Conclusions: These results confirm that UES pressures vary significantly based on their circumferential origin, with the majority of the total pressure generated in anterior and posterior regions. Improved understanding of UES pressure in a three-dimensional space can lead to more sophisticated treatments for pharyngeal and UES dysfunction.

Level of evidence: 4. Laryngoscope, 126:2539-2545, 2016.

Keywords: Deglutition; Valsalva maneuver; high-resolution manometry; upper esophageal sphincter.

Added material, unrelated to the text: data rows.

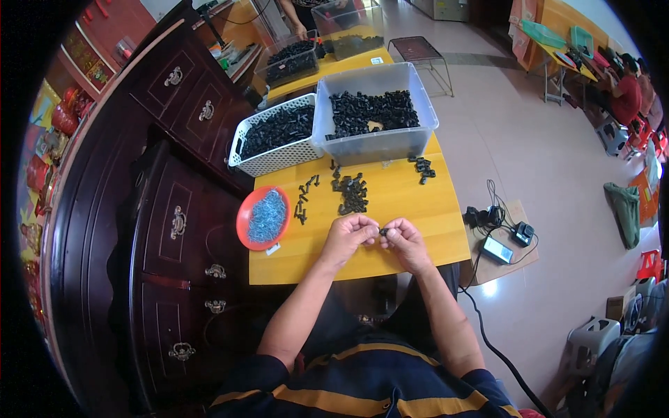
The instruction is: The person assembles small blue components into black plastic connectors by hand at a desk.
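A small black plastic part (384, 232) sits pinched between the left hand (347, 238) and right hand (408, 246), over the near side of the desk (433, 202). I see a red plate (243, 227) and clear plastic bin (376, 147) toward the desk's left and far edges.
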Action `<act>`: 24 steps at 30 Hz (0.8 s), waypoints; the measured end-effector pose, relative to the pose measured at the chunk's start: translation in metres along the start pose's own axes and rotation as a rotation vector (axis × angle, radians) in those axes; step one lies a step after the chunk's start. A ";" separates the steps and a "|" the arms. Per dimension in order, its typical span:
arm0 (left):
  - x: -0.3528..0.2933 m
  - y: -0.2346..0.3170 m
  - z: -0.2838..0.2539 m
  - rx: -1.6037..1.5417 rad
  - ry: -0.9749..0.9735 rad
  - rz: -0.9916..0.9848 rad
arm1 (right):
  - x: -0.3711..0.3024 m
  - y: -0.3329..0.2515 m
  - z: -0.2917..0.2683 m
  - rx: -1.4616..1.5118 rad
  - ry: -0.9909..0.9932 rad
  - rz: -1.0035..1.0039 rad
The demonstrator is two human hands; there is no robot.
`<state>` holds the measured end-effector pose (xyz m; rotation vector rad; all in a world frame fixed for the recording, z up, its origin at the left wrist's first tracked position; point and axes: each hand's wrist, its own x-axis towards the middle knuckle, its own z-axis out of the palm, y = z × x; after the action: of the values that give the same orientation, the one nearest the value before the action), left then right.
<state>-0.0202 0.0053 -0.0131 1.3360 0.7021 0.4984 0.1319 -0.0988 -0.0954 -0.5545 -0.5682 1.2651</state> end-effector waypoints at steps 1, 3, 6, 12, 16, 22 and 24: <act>0.000 -0.001 0.000 -0.006 -0.013 0.006 | 0.000 0.001 0.000 0.002 0.001 0.002; 0.001 0.000 0.002 -0.014 -0.027 0.008 | 0.001 0.002 -0.002 0.022 0.013 0.012; 0.000 0.004 0.005 0.031 -0.027 0.021 | 0.001 0.001 -0.001 0.036 0.013 0.010; -0.002 0.006 0.006 0.200 0.022 0.043 | 0.003 0.011 -0.004 -0.088 0.028 -0.039; -0.005 0.007 0.002 0.432 0.019 0.120 | 0.001 0.019 -0.004 -0.204 0.045 -0.082; -0.004 -0.010 -0.006 0.396 -0.016 0.138 | -0.001 0.019 -0.002 -0.389 0.064 -0.052; -0.003 -0.015 -0.006 0.244 -0.042 0.151 | 0.001 0.015 -0.001 -0.365 0.059 -0.079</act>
<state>-0.0270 0.0049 -0.0275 1.6329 0.6452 0.5150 0.1216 -0.0946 -0.1062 -0.8611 -0.7706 1.0717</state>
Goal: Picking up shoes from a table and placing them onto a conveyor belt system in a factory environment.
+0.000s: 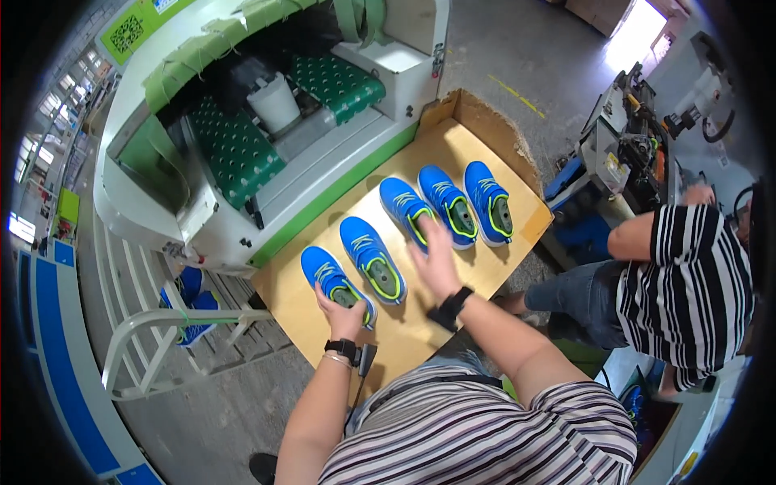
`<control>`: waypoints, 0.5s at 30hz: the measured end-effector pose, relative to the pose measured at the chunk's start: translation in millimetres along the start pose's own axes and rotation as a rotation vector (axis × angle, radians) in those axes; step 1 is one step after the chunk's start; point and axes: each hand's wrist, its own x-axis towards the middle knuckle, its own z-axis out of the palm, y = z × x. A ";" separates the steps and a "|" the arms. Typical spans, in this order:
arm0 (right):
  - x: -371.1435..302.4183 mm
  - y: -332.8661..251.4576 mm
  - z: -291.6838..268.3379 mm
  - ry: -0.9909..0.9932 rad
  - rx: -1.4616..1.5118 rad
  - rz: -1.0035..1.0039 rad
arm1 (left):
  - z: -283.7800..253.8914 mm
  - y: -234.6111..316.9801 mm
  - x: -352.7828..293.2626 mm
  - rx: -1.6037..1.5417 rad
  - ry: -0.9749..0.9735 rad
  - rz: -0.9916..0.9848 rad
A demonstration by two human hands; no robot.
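Several blue sneakers with yellow-green laces and trim stand in a slanting row on a tan board [279, 279], toes pointing away from me. My left hand [343, 317] is closed round the heel of the leftmost sneaker [322, 267], fingers at one side and thumb at the other. Beside it stands another sneaker [364, 242], untouched. My right hand [436, 263] is at the heel of the third sneaker [398, 198] from the left; its fingers are blurred, so their grip is unclear. Two more sneakers, one [440, 190] and the outermost [485, 186], stand to its right.
Beyond the board stands a white and green machine [323, 149] with perforated green belts [234, 149]. A cardboard edge [493, 129] borders the board's far right. A pale metal rack [145, 347] holds blue shoes [194, 307] at left. A person in a striped shirt [679, 279] is at right.
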 end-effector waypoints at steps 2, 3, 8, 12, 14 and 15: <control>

© 2016 The Authors. The Laryngoscope published by Wiley Periodicals, Inc. on behalf of American Laryngological, Rhinological and Otological Society Inc, “The Triological Society” and American Laryngological Association (ALA).

Figures

Figure 1
Figure 1
Diagram of a single pressure sensor from a three‐dimensional (3D) high‐resolution manometry catheter. Eight individual sensors are located around the perimeter of the catheter, and each one outputs a unique pressure trace. To simplify results, sensors were grouped by averaging pairs of pressure traces into four regions: anterior, posterior, left, and right. Twelve of these 3D sensor levels are included along the length of the catheter.
Figure 2
Figure 2
Position of the three‐dimensional (3D) catheter within the pharynx and superior esophagus at rest and midswallow. 3D sensors were positioned within the upper esophageal sphincter region, involving the cricopharyngeus (CP) muscle. During swallowing, the CP muscle elevates relative to the catheter due to laryngeal movement.
Figure 3
Figure 3
Pressure trace from a typical swallow of 5 mL of water at a single sensor level. Directional sensors around the perimeter of the catheter were averaged into a single pressure trace (solid grey line) to identify landmarks typical of a traditional high‐resolution manometry (HRM) pressure recording. These landmarks were then analyzed with the three‐dimensional HRM system to identify inherent asymmetries within the upper esophageal sphincter during a swallow, demonstrated by the inset polar graphs showing pressure values from the original eight circumferential sensors before averaging into pairs.
Figure 4
Figure 4
Average upper esophageal sphincter (UES) pressures at baseline for anterior, posterior, left, and right directions. Sensor levels 1, 2, and 3 represent the superior, middle, and inferior portions of the UES, respectively. Multivariate analysis of the variance indicated a significant main effect for sensor direction on pressure, where anterior and posterior positions were found to have significantly higher pressures compared to left and right positions. Error bars indicate standard error of the mean. **P < .01. ***P < .001.
Figure 5
Figure 5
Average upper esophageal sphincter (UES) pressures during the Valsalva maneuver for anterior, posterior, left, and right directions. Sensor levels 1, 2, and 3 represent the superior, middle, and inferior portions of the UES, respectively. No significant main effects were found for direction or sensor level on pressure. Error bars indicate standard error of the mean.
Figure 6
Figure 6
Average upper esophageal sphincter (UES) pressures during a swallow of 5 mL of water for anterior, posterior, left, and right directions. Sensor levels 1 to 5 correspond to the superior‐most to inferior‐most portions of the UES, respectively. (A) Pre‐UES opening pressures. Significant differences between sensor levels were found. A main effect of direction on pressure was also found, with significant differences occurring between anterior and posterior versus left and right directions. (B) UES pressures during the nadir period. A main effect for direction on pressure was still found, with significant differences occurring between anterior and posterior versus left and right directions. (C) UES pressures upon UES closure after bolus passage. Significant differences between sensor levels and between directions were found, with significant differences occurring between anterior and posterior versus left and right directions. Error bars indicate standard error of the mean. *P < .05. **P < .01. ***P < .001.